Only the lines containing the string "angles" are needed; copy all of them from the listing.

• Data for review:
--- --- ---

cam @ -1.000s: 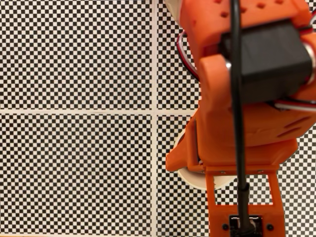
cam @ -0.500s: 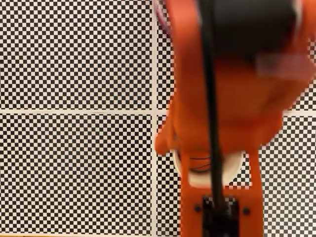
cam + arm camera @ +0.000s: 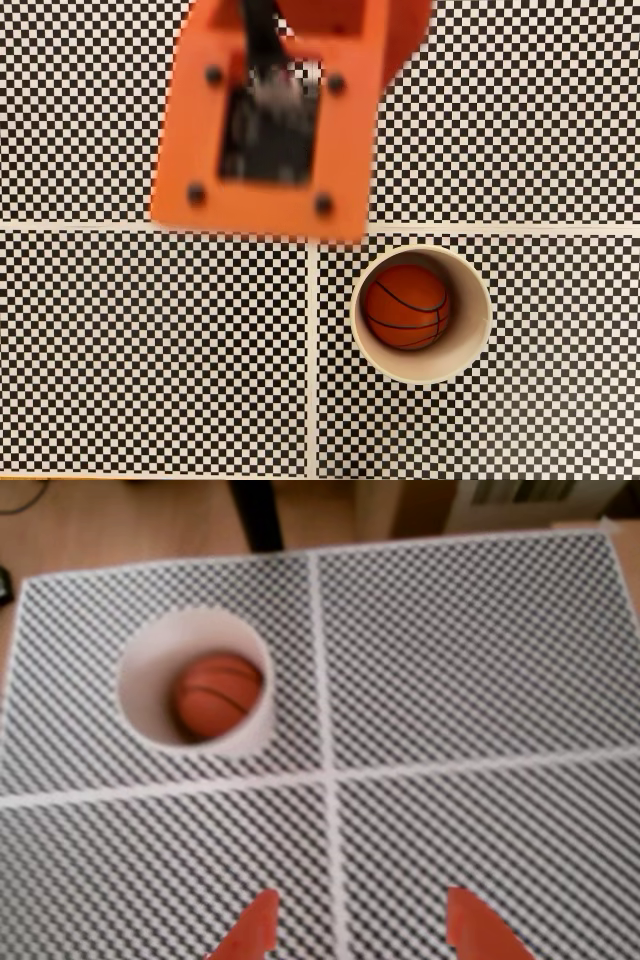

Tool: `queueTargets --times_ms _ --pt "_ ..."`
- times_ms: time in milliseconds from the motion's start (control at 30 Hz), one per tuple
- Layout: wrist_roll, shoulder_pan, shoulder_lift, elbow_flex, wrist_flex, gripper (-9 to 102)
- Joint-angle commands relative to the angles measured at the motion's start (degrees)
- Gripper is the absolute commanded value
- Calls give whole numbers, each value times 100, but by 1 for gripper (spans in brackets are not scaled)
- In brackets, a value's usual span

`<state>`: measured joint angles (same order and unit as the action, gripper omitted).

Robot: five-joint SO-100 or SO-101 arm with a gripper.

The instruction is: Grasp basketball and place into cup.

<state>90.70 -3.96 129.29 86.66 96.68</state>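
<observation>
Inside the cup [image 3: 421, 370] sat the ball [image 3: 406, 306]. Well apart, above the mat [image 3: 480, 680], the gripper [image 3: 365, 930] hung with jaws spread, holding nothing.

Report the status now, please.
Pincer open, empty, high above the checkered mat. Small orange basketball inside the cream paper cup. Nothing in the way.

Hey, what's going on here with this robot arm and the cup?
The basketball already sits inside the cup, which stands upright on the checkered mat. In the wrist view the ball rests at the bottom of the cup, and the gripper is open and empty, well apart from the cup. In the fixed view the orange arm hangs blurred above the mat, off to the upper left of the cup. The placing looks done.
</observation>
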Motion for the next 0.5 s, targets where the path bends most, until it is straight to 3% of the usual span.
queueTargets --times_ms 0,300,467 --pt "149 -202 1020 1327 -545 19" --pt "-44 -79 3472 4263 -1811 20" --pt "-193 44 4069 4896 -2162 18"
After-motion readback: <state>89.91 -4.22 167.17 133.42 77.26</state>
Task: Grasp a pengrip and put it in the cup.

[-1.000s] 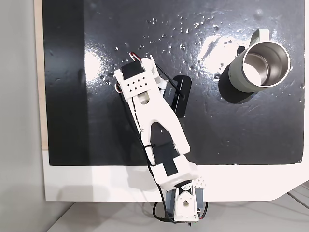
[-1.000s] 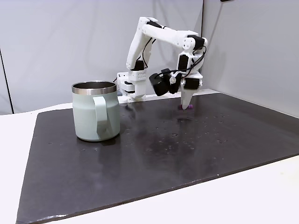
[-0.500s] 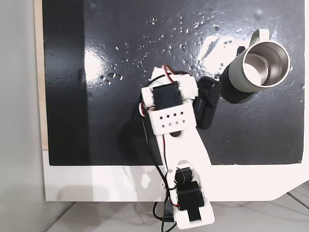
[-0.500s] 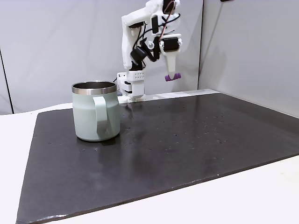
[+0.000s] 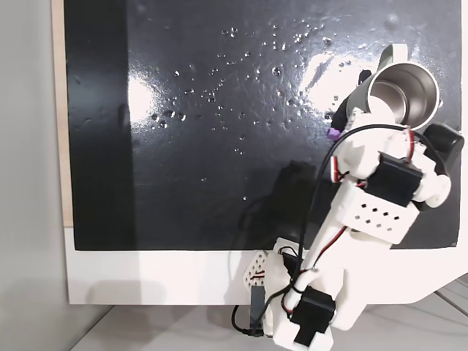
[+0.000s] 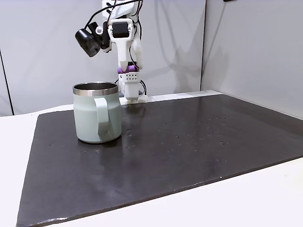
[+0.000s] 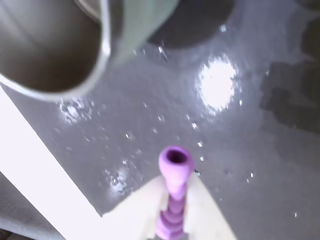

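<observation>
Fingers point(image 7: 172, 220): closed tight on purple pengrip point(image 7: 174, 192), bottom middle of wrist view
Cup point(image 7: 60, 45): upper left, mouth open
Done: pengrip picked up
Left: move over cup, drop in

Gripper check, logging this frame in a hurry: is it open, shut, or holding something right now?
Gripper: shut on the purple pengrip, held up in the air near the cup, not yet over its opening.
</observation>
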Available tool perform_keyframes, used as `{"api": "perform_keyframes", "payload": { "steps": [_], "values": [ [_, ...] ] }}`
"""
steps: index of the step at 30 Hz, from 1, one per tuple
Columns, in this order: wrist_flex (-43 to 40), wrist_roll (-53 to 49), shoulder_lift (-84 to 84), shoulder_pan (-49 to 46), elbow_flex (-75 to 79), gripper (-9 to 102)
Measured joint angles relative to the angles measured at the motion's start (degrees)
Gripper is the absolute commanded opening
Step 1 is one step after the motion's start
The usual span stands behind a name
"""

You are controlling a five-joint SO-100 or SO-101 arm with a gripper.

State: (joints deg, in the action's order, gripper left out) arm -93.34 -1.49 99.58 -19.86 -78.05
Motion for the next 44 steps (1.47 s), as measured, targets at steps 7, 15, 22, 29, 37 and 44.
{"api": "perform_keyframes", "payload": {
  "steps": [7, 15, 22, 29, 37, 44],
  "values": [
    [0.0, -8.7, -6.06, -5.27, 10.28, 0],
    [6.77, -16.08, -8.09, -8.7, 14.24, 0],
    [12.13, -17.67, -9.23, -8.96, 14.24, 0],
    [12.3, -17.67, -9.32, -8.96, 14.24, 27],
    [12.3, -17.67, -9.32, -8.96, 14.24, 33],
    [12.3, -17.67, -9.32, -8.96, 14.24, 33]
  ]
}}
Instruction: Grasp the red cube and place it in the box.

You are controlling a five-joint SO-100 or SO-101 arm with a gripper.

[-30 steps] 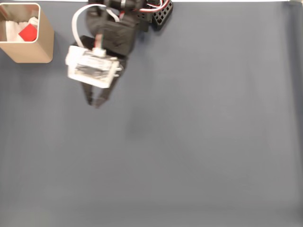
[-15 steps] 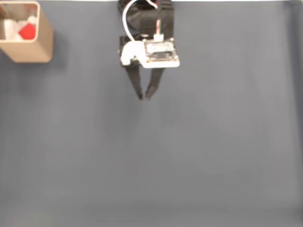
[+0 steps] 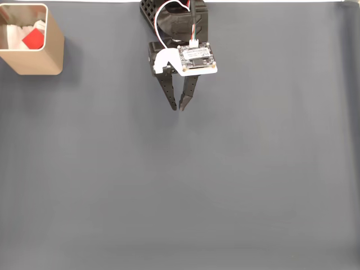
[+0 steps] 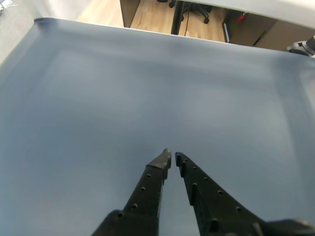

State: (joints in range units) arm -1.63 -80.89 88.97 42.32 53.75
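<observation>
Gray cloth [image 3: 225, 185] is covering the whole table, and in the wrist view a wooden floor and a chair leg are showing past its far edge.

The box [image 3: 35, 61] is sitting in the top left corner of the fixed view. The red cube [image 3: 33, 39] is lying inside it, on the white stuff at the bottom. So the cube looks like it is already in its place, and the job seems to be done.

The gripper [image 3: 179, 107] is hanging over the bare cloth near the top middle, well apart from the box. Its two black fingers are almost pressed together at the tips, with just a thin gap showing in the wrist view [image 4: 171, 156]. It is holding nothing.

For the next move, nothing is left to pick up. The arm probably just needs to go back to rest, staying away from the box so it is not bumping it.
</observation>
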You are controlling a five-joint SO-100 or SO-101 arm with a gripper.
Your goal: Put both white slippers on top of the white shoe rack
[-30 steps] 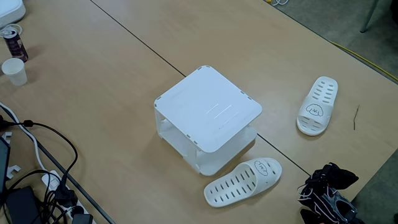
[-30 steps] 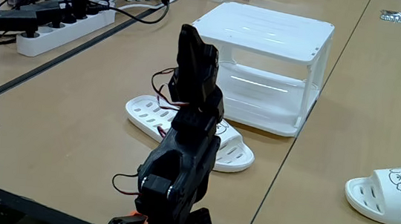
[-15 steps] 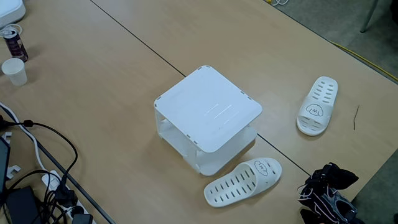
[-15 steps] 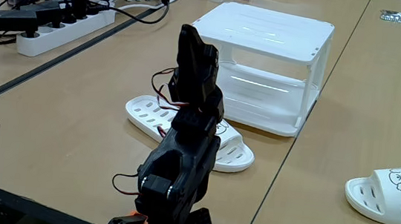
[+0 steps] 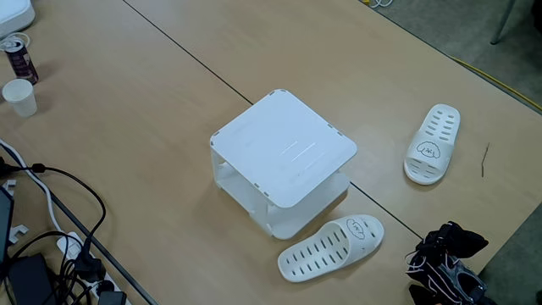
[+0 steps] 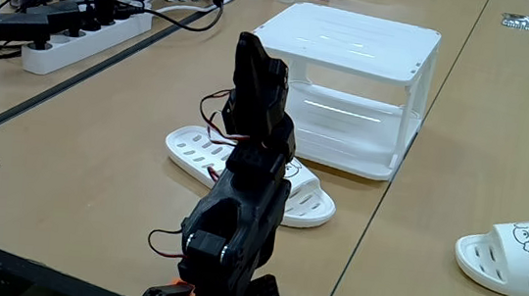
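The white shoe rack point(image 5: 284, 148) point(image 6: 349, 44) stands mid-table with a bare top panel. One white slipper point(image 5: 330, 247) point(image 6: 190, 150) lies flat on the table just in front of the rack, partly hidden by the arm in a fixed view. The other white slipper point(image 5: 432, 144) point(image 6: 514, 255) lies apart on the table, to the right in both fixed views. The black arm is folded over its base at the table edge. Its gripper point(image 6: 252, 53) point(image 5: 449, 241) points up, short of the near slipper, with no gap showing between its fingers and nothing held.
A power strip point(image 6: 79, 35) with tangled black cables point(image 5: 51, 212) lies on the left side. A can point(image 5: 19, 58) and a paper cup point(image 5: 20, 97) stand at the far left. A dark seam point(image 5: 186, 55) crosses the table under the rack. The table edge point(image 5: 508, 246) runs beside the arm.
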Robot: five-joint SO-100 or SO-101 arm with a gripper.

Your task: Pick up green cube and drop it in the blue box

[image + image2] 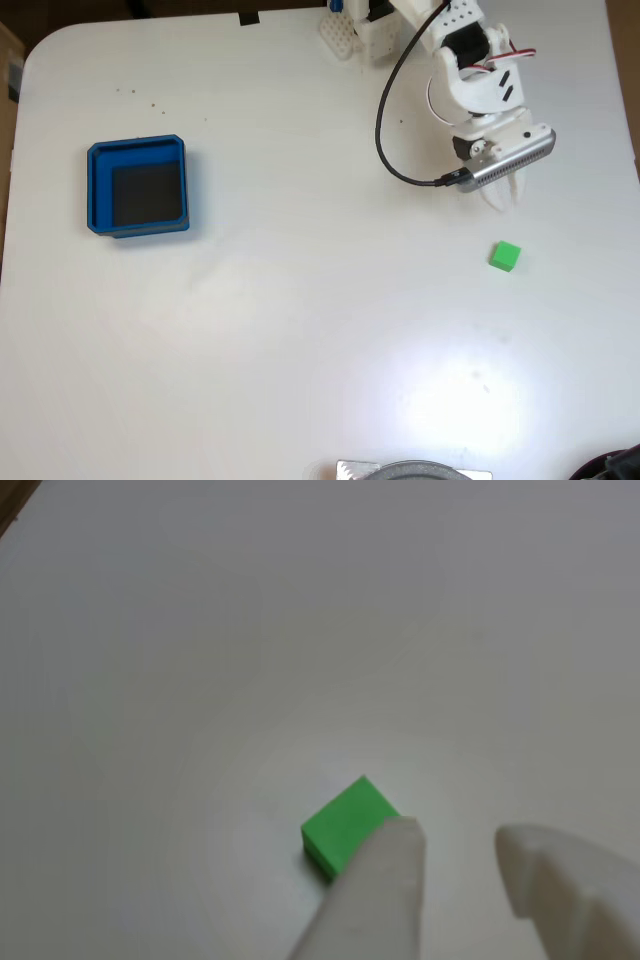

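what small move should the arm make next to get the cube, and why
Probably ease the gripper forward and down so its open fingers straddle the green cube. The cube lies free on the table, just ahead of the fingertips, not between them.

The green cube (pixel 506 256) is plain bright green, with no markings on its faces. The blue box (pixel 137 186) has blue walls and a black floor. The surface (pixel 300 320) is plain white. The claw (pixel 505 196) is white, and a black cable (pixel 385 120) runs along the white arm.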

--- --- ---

• Solution to the problem:
- Joint-angle commands relative to the angles measured at the motion's start (degrees)
`<state>`: measured joint angles (same order and unit as the action, gripper omitted).
Measured joint angles relative to the angles measured at the motion's start (degrees)

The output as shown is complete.